» **WHAT TO WORK ON**
Leaving out the pictures, return each line of the entries from the first through the line with "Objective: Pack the", and only those lines.

» **DATA EXCERPTS**

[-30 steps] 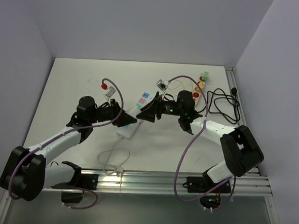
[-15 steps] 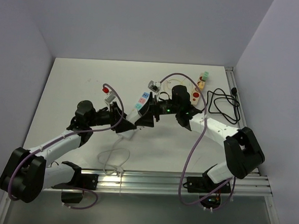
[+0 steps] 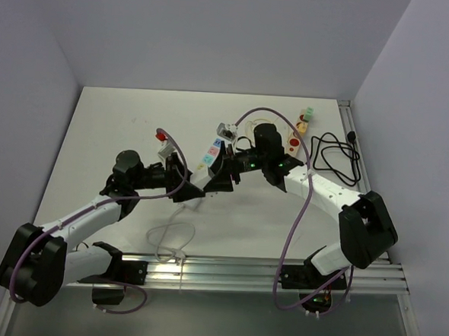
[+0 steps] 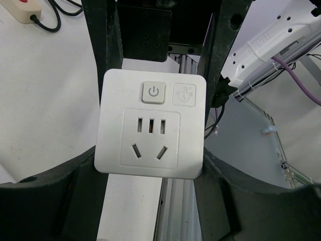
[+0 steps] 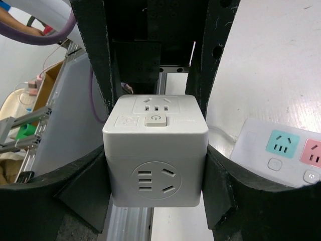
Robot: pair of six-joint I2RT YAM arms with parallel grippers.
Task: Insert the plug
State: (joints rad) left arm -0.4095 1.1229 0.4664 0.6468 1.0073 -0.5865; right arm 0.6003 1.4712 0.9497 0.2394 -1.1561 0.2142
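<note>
The white cube plug [image 5: 155, 131] sits clamped in the right tool [image 5: 156, 181], and the left tool [image 4: 150, 165] grips it from the facing side. A power strip [image 5: 281, 150] lies on the bench [image 5: 266, 55] just right of them.

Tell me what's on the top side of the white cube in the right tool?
On the white cube, the upper face in the right wrist view carries a grey power button, a small square symbol and plug holes. Its underside is hidden.
</note>
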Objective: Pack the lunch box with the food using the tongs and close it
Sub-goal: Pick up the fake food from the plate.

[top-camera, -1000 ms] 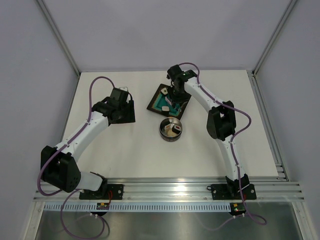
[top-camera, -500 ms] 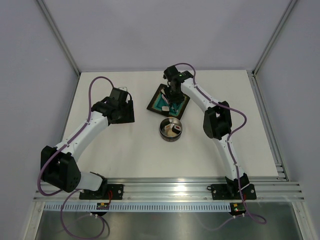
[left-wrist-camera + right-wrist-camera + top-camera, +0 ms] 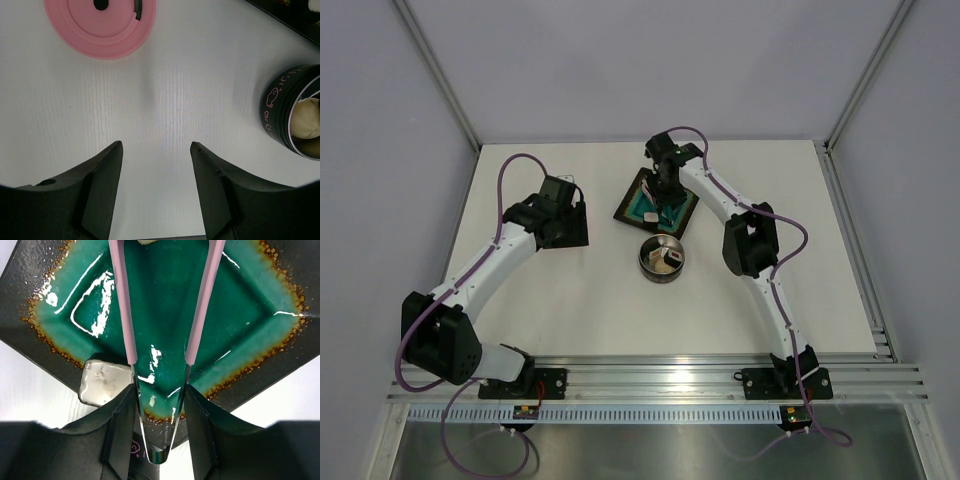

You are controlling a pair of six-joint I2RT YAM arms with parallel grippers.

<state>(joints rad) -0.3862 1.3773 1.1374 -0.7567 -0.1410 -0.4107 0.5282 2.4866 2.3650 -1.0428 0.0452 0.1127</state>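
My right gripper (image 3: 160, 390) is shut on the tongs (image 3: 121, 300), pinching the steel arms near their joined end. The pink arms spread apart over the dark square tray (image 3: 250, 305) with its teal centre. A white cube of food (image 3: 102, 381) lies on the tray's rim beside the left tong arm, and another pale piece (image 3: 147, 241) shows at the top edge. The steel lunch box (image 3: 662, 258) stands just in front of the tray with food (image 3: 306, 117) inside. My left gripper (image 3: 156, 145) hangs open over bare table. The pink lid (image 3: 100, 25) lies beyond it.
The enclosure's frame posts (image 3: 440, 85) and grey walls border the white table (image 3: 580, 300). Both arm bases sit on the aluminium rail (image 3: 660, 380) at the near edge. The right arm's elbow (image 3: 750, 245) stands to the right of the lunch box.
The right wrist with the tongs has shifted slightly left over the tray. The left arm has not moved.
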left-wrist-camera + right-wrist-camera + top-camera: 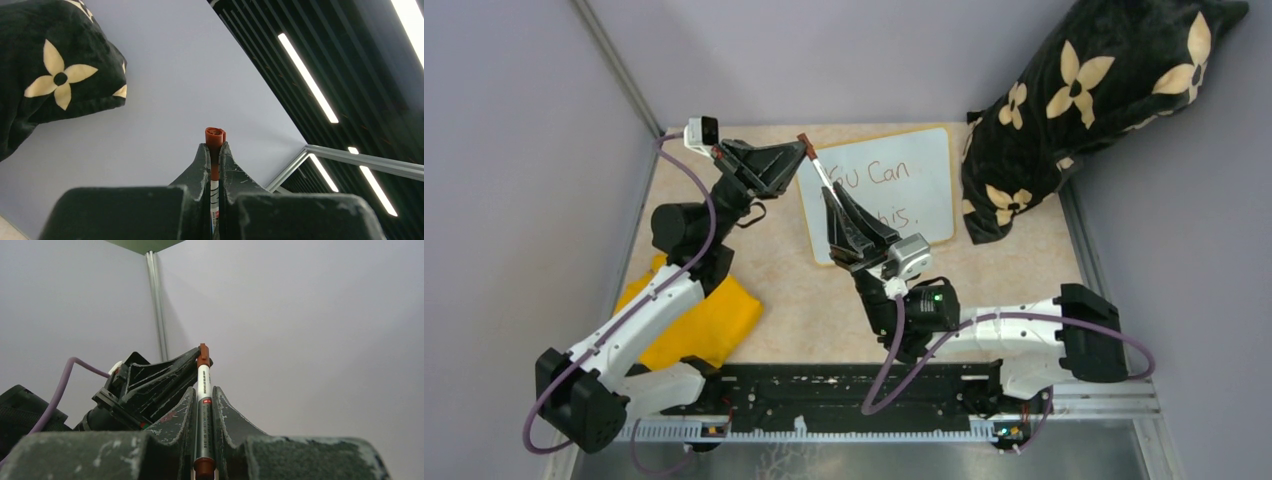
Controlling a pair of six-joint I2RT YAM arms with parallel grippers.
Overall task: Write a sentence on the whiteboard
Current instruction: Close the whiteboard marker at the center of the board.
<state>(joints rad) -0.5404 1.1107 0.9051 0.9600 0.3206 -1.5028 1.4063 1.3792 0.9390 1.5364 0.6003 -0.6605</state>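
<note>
Closest in the top view is the base rail (824, 400), with both arms reaching away from it. Now the left gripper (802, 150) pinches the marker (818, 166) at its red cap (805, 141), and the right gripper (828, 190) clamps the white barrel just below. Behind them the whiteboard (924, 205) is at the far side of the table (784, 290). Its sentence (887, 173) is partly hidden, with "Can" and "his." readable. A cushion (1074, 110) sits just beside the board and a yellow cloth (709, 320) lies under the left arm.

Left wrist: fingers (200, 165) tight on the marker (214, 172), cap (215, 136) poking out, cushion (55, 75) upper left.

Right wrist: fingers (185, 410) closed on the barrel, cap (203, 353) caught in the left gripper's (197, 356) tips.
</note>
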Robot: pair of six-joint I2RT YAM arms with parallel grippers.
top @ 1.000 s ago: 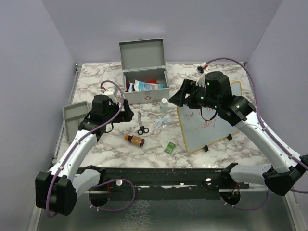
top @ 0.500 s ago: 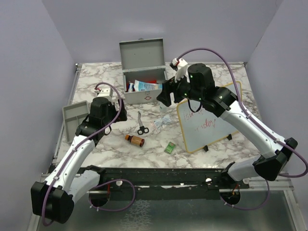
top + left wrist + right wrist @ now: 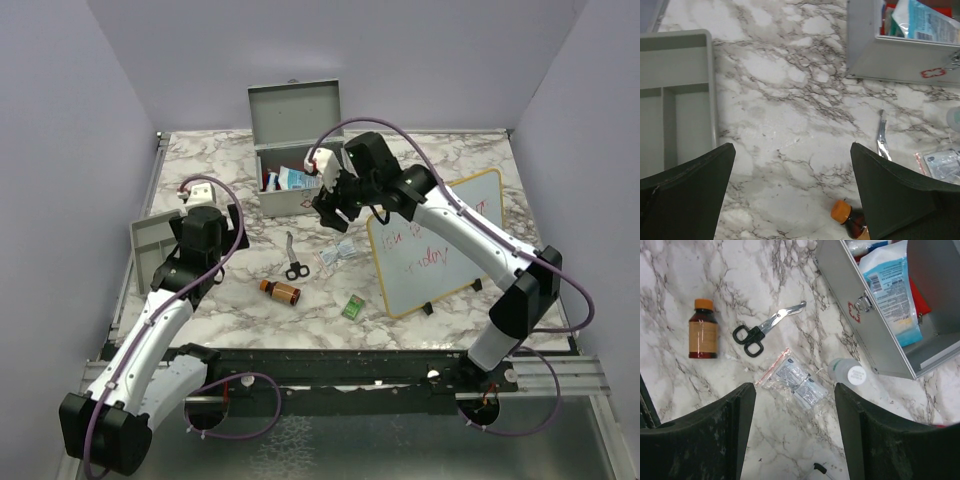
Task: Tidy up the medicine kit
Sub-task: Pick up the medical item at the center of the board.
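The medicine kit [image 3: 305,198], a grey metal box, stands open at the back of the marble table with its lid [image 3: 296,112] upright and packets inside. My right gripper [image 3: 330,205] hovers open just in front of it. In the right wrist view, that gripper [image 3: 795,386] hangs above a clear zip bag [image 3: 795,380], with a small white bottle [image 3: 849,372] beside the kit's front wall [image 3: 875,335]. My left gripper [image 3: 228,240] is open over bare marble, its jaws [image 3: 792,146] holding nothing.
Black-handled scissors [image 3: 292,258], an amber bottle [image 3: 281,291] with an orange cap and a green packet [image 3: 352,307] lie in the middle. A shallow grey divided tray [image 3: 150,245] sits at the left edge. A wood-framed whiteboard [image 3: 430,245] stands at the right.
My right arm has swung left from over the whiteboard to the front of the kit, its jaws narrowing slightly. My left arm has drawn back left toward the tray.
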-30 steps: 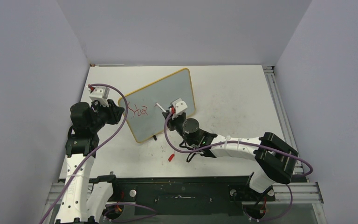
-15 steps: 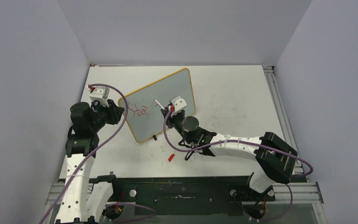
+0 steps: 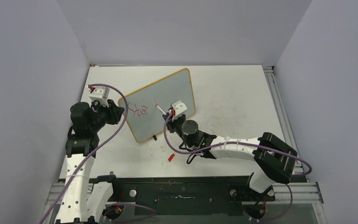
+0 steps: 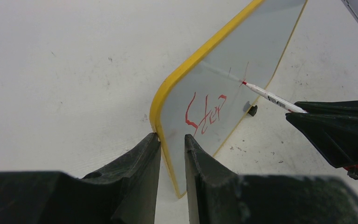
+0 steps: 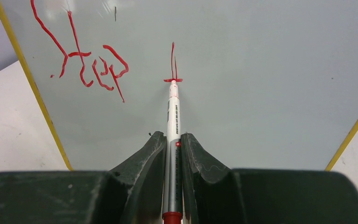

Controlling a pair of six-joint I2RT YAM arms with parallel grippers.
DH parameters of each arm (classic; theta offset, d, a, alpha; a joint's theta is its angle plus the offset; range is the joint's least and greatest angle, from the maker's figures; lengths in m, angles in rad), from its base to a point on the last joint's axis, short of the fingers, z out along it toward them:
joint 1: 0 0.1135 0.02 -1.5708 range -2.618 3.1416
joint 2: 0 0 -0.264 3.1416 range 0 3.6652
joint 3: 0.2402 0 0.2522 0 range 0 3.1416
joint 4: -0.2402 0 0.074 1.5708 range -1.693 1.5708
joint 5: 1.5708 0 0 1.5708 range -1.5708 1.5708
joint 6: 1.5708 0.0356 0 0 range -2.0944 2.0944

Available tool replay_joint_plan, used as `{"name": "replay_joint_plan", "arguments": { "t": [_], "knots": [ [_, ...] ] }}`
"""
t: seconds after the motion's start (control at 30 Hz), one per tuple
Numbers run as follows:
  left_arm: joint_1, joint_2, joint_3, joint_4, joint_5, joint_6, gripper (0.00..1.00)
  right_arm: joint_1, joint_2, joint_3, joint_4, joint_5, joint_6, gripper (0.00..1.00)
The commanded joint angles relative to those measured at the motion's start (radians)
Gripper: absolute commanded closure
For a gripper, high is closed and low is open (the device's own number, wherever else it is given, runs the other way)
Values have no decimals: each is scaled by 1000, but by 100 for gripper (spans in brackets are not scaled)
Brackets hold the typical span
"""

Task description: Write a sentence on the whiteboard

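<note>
The whiteboard [image 3: 175, 86] stands tilted on its black foot [image 4: 252, 110] left of centre in the top view, on the white surface [image 3: 233, 93]. The left hand [image 4: 171, 138] has its jaws nearly closed on the yellow frame at the board's left edge, bracing it. The right hand [image 5: 172, 136] is clamped tight on the barrel of the marker [image 5: 173, 116], whose red tip touches the board. Of the sentence [image 5: 86, 65], only "Step" is written, in the upper left of the right wrist view. To its right stands a thin upright stroke with a short crossbar, right at the tip. This looks like the "t" that opens the second word, so the task seems to be early in its writing stage. The next move probably calls for a small lift or slide to the right of that letter, with light, even pressure so the board does not rock against the bracing hand. There is plenty of room: bare board runs from the tip to the yellow frame at the right of the wrist view, and there is space below "Step" for a second line. A red cap [image 3: 171, 157] lies on the surface below the board, close to the right forearm, and could be knocked if the arm sweeps low.
</note>
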Motion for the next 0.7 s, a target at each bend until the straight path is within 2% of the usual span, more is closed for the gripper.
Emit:
{"name": "replay_joint_plan", "arguments": {
  "t": [0.0,0.67],
  "knots": [
    [1,-14,1,15,17,5,76,11,-2,-11,26,23,32,95],
    [1,-12,3,15,17,5,76,17,28,-25,7,31,44,95]
  ]
}}
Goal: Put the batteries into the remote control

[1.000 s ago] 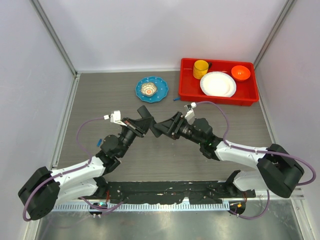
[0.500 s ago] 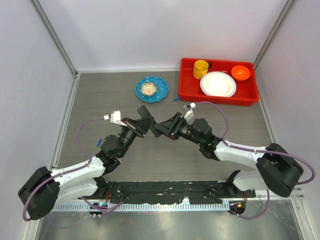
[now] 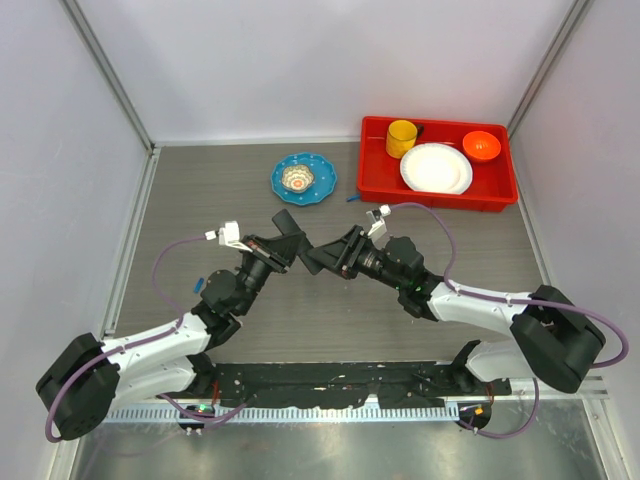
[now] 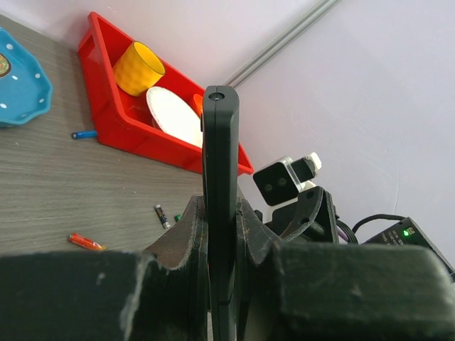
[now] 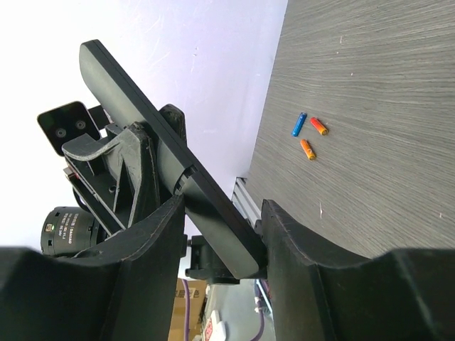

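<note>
My left hand (image 4: 220,220) is clenched on the remote (image 4: 220,163), held edge-up off the surface (image 4: 43,185), near side of the red tray (image 4: 121,121). Right hand (image 5: 224,213) straddles the remote, and I can't tell if it grips. Batteries (image 4: 87,242) lie loose, near side of the tray.

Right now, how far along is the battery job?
Done: the remote control is lifted, clamped in the left end effector. In hand: the right end effector straddles it. Left: all the loading; the batteries lie loose on the table.
</note>
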Available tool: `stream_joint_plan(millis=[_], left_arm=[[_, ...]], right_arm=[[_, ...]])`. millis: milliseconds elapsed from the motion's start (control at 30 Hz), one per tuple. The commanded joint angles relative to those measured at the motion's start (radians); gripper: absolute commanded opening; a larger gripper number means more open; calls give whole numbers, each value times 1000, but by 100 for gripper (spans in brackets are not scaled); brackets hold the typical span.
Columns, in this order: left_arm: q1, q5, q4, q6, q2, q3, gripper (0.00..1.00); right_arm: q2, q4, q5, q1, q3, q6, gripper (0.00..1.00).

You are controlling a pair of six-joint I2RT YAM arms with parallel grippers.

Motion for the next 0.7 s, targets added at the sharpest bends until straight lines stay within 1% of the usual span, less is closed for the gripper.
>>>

» **SOLUTION BELOW**
[-30 steps] 
[-15 steps] 
[+0 steps] 
[+0 steps] 
[+0 steps] 
Robot: pair of six-joint I2RT YAM arms with parallel grippers.
Task: Insert the plug
State: (joints rad) left arm -0.4095 1.1229 0.4664 0.6468 1.0073 -0.5865; right arm 0.6003 1.4712 0.9497 0.2394 -1.1561 0.2142
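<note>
The white cube plug [image 5: 155, 131] sits clamped in the right tool [image 5: 156, 181], and the left tool [image 4: 150, 165] grips it from the facing side. A power strip [image 5: 281, 150] lies on the bench [image 5: 266, 55] just right of them.

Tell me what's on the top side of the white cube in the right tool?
On the white cube, the upper face in the right wrist view carries a grey power button, a small square symbol and plug holes. Its underside is hidden.
</note>
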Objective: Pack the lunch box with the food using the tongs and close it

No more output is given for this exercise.